Amy Talluto commented on ArtNewYorkCity.com, inviting me to come down to the gallery @ PS122 on Saturday (yesterday) but I did not see the comment till Saturday afternoon – so I could not go.  I went today, instead though I missed Amy – who was not at the gallery today.

I did make a YouTube movie of Out of This World @ PS 122 -http://www.youtube.com/watch?v=48p-sQh4Za0 for anyone interested.  I would have embedded the video but this version of WordPress seems to have problems with putting videos in blog posts – I don’t have the same problem on www.WebMetricsGuru.com or www.SmartMobs.com.

Here’s the thing – Amy Talluto’s paintings were really good – and I got a surprise – they were much looser close up than I thought, based on the picture (see below).

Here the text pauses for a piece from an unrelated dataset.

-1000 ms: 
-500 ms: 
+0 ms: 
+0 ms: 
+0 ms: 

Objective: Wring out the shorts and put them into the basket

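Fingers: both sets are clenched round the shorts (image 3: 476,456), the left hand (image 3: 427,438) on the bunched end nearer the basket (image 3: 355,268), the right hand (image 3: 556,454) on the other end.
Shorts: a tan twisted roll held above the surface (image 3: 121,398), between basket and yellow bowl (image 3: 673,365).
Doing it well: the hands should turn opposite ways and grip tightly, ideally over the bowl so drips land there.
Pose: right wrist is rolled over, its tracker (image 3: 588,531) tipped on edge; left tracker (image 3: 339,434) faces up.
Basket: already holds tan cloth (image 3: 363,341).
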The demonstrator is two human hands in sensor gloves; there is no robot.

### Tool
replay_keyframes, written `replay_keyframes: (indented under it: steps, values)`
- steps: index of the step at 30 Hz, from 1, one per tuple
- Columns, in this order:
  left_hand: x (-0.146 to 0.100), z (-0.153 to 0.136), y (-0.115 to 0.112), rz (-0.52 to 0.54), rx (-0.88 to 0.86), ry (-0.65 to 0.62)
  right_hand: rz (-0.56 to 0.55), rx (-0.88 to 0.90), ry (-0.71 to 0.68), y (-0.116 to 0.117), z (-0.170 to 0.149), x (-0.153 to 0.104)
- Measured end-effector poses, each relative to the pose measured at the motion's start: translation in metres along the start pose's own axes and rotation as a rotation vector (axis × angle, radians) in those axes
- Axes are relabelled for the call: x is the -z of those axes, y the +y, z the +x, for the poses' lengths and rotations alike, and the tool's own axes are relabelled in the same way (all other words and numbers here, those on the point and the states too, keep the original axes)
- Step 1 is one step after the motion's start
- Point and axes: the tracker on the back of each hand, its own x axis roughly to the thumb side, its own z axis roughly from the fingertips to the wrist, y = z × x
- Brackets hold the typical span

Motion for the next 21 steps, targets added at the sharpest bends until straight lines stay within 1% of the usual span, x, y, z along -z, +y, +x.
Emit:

I think this painting is of a pond – it was the largest in the show and was being sold for 5,000 – which is really worth it ….. I was surprised at Amy’s brushwork – it’s so loose!   The blue touches in the middle of the painting really make the painting “sing”.   There were a couple of other paintings (you can see the whole thing in the online video on YouTube).

I’m glad I made it to Out of This World @ PS122 on the last day of the show.  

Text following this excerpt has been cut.